Qualitative events like defensive plays are often not made explicit in sports stats but Allen says that’s the new frontier for stats companies and will become easier to incorporate in the future.
Even if at any given moment a human can generally beat a machine writer, “in many ways this going to surpass a lot of the sports media that is out there,” Allen says. “There are going to be times that any writer can outperform a computer, but when you look at the breadth it’s going to be hard to beat a computer.”
Allen says he’s not trying to replace human sports writers, just to augment their coverage. Sports media organizations are currently limited by the number of people they can throw at a league and at statistical analysis. There’s no reason not to automate much of that work, he says.
Traditionalists might doubt that the writing could possibly be as good, but a look at excerpts generated from a competing academic project called StatsMonkey makes robot reporters look pretty capable of the basics.
An outstanding effort by Willie Argo carried the Illini to an 11-5 victory over the Nittany Lions on Saturday at Medlar Field.
Argo blasted two home runs for Illinois. He went 3-4 in the game with five RBIs and two runs scored.
Illini starter Will Strack struggled, allowing five runs in six innings, but the bullpen allowed only no runs and the offense banged out 17 hits to pick up the slack and secure the victory for the Illini.
The Illini turned the game into a rout with four in the ninth inning.
That’s not perfect, but it’s pretty good! It’s quite basic, too. It will be interesting to see how much more StatSheet can offer in its robot coverage. Allen says he’s having a lot of fun building out complex flow charts and tracking for statistical anomalies.
“It’s going to follow a standard disruptive curve,” StatsSheet’s Allen told us, “maybe version one will be a little rough but there will be plenty of opportunity and incentive for improvement. It’s not like an algorithm is going to have writer’s block.”
He says he plans on offering a variety of writing voices to interpret the facts of a game in. Readers or publications could choose between the “over the top” vs the “subtle” coverage, for example, depending on their tastes.

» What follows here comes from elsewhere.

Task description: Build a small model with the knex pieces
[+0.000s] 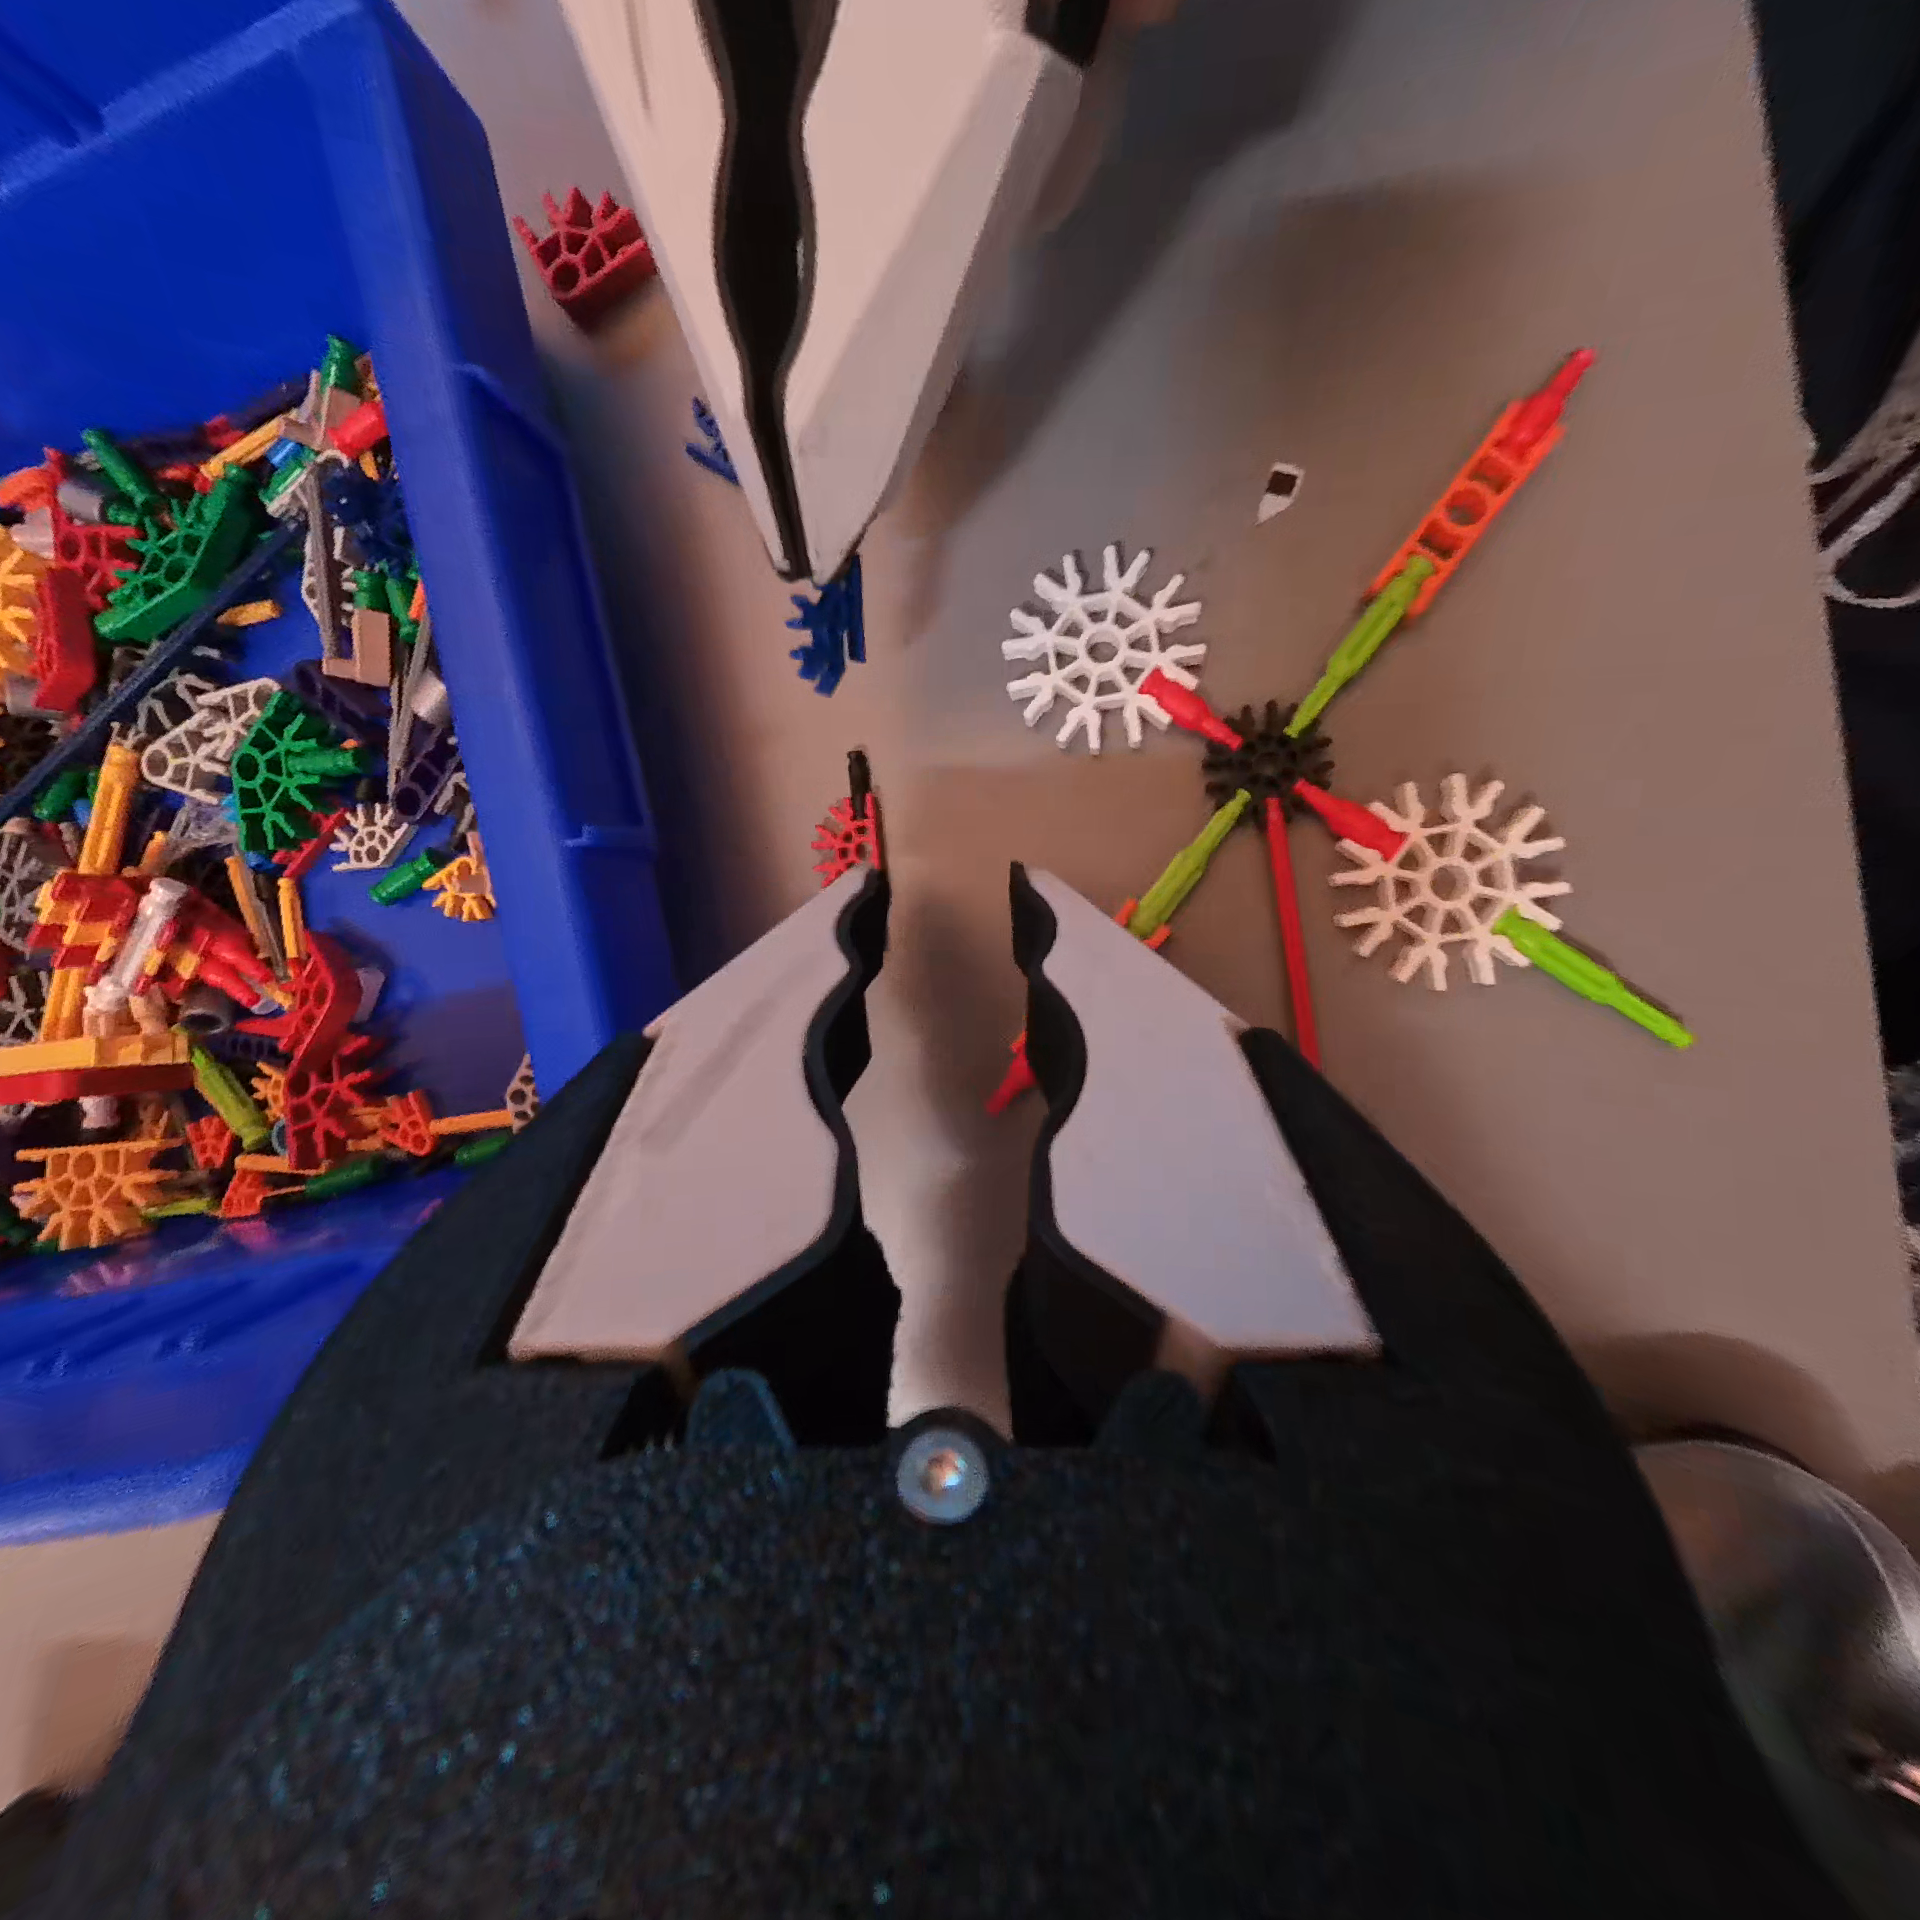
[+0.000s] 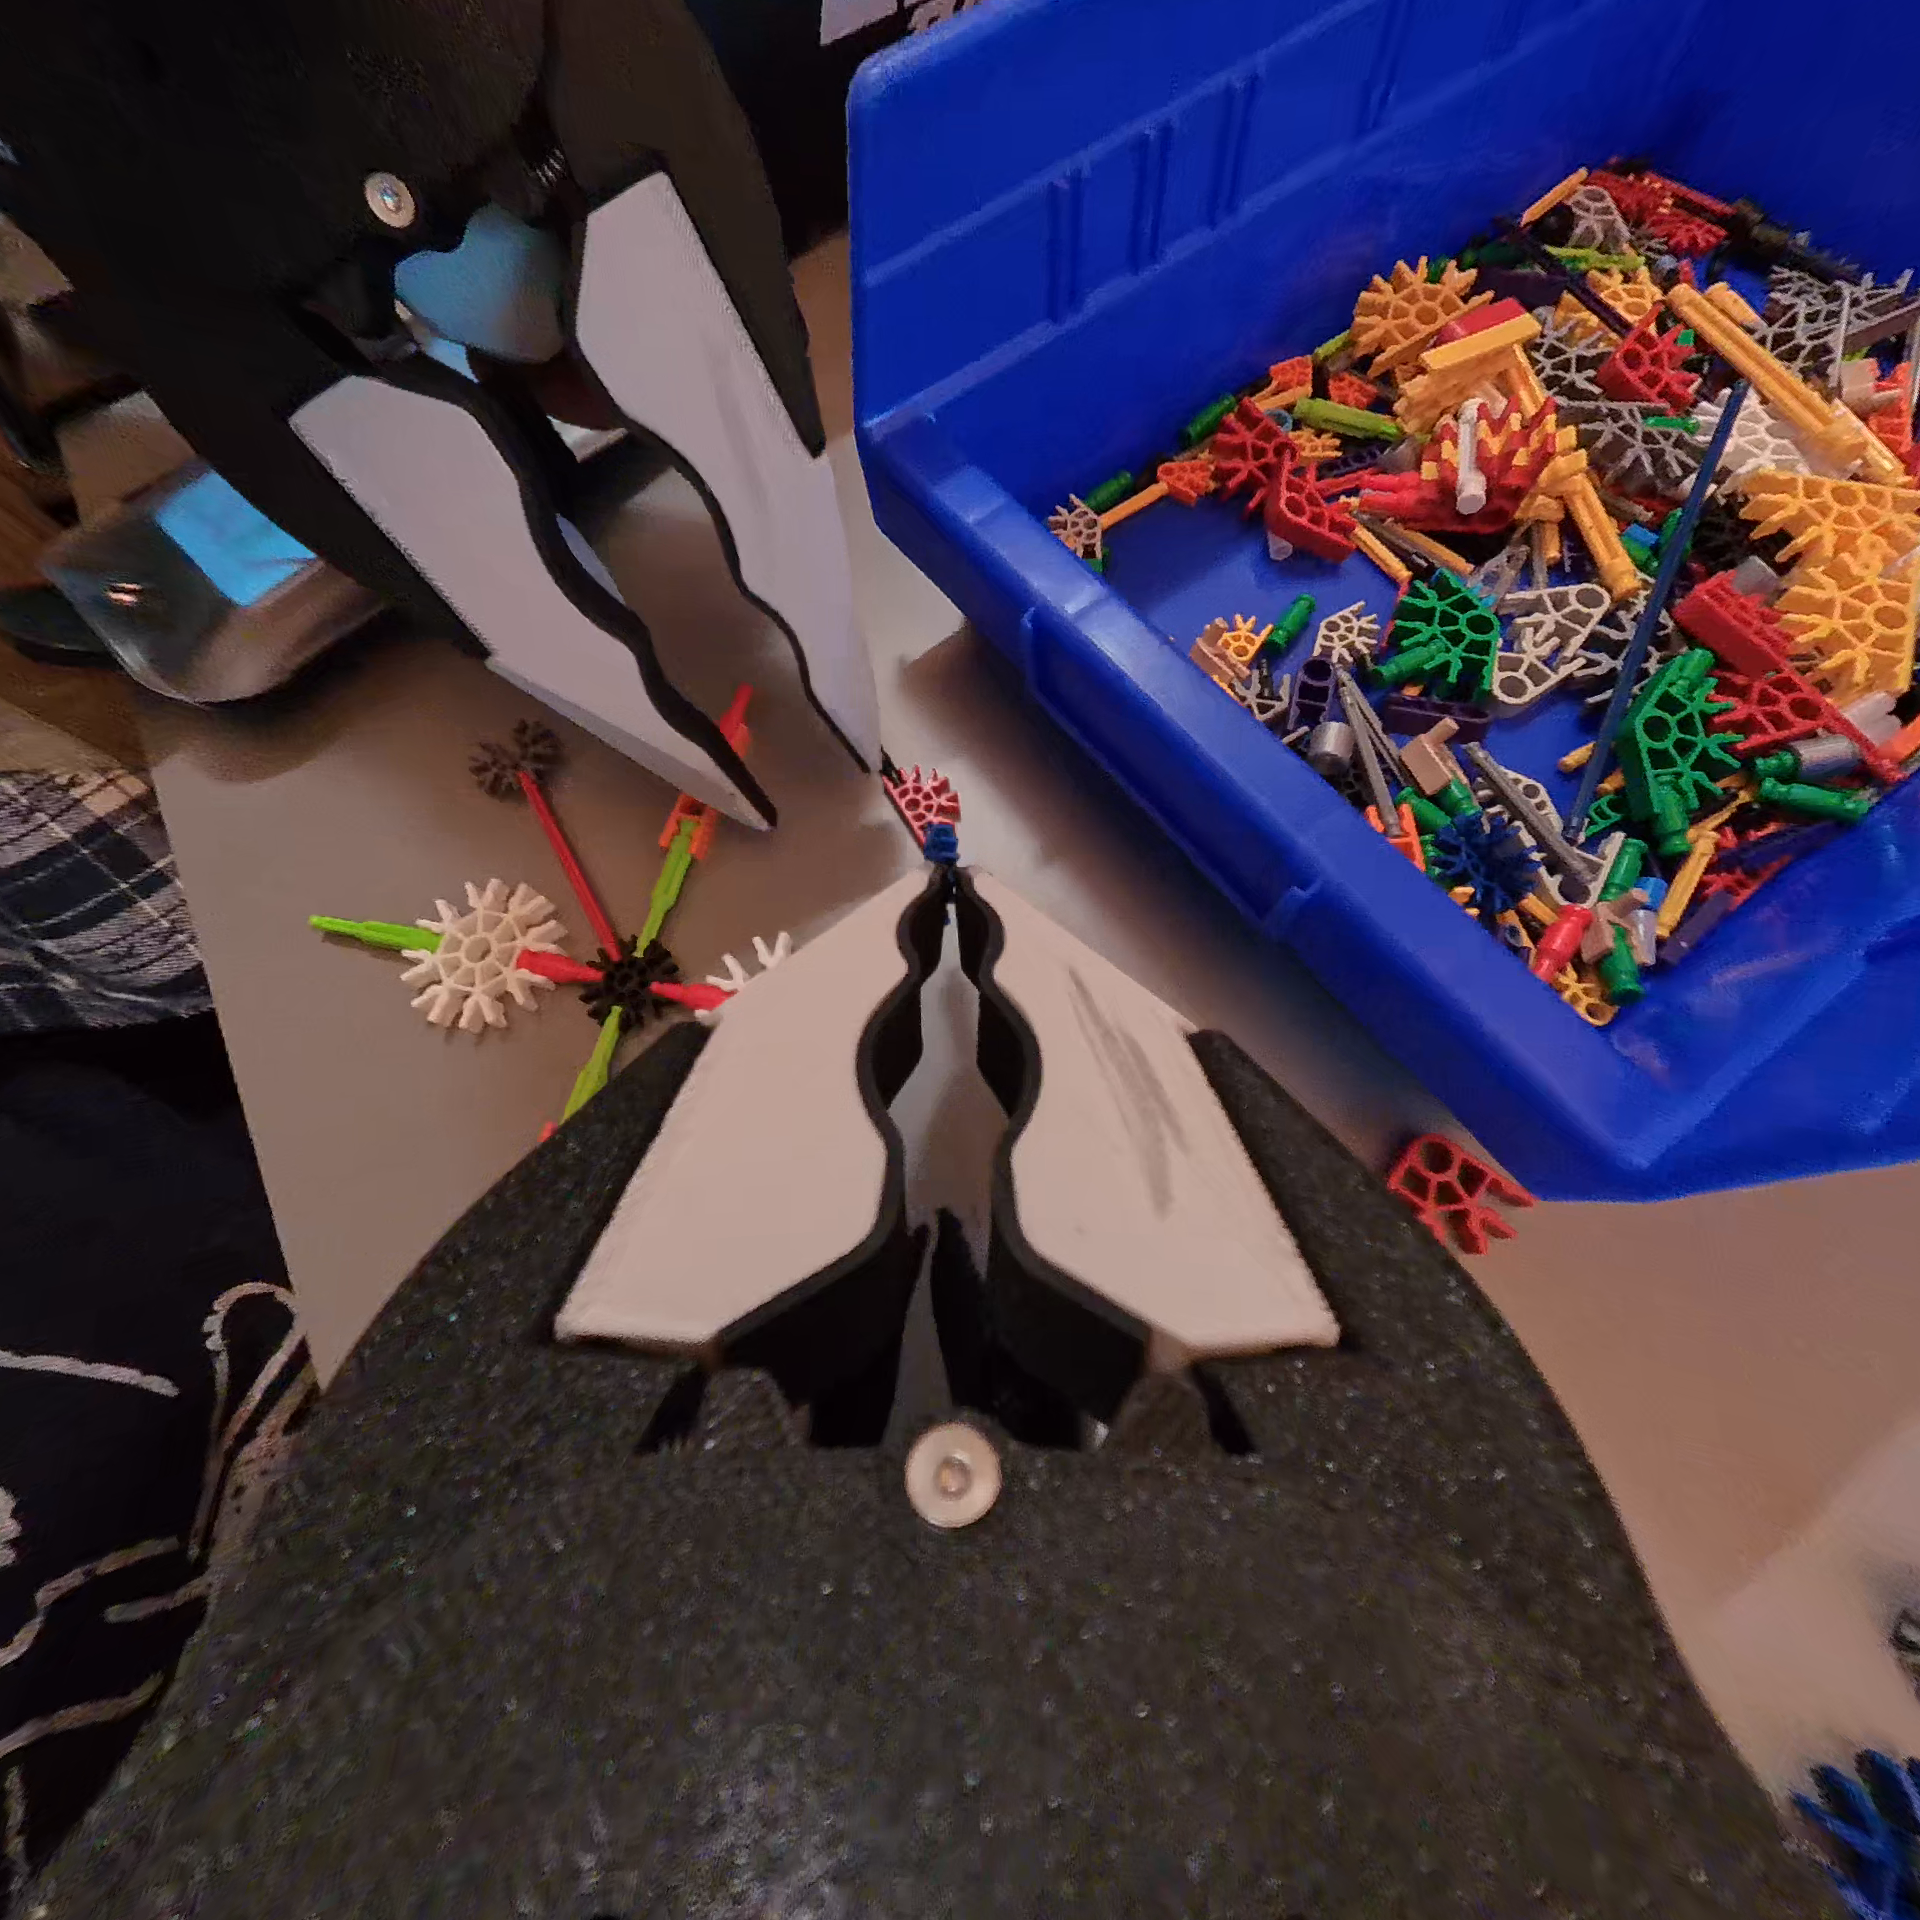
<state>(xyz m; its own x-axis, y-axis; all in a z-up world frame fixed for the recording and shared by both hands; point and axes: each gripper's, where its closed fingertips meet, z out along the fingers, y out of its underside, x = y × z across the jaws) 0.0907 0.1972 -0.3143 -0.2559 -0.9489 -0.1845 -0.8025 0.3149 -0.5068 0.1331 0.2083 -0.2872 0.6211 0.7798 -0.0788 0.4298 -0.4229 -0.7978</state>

There’s all kinds of artistic and ethical ways to consider this vision. Will Google punish these non-human content creators? Should it? If a reporter breaks a news scoop, is its engineer responsible for making sure it protects its sources? How will an athlete feel when they graduate from a minor sports league covered by machine media into the big time and a human sports reporter’s beat? “They may be disappointed,” Allen quips, “because the coverage may not be as good.”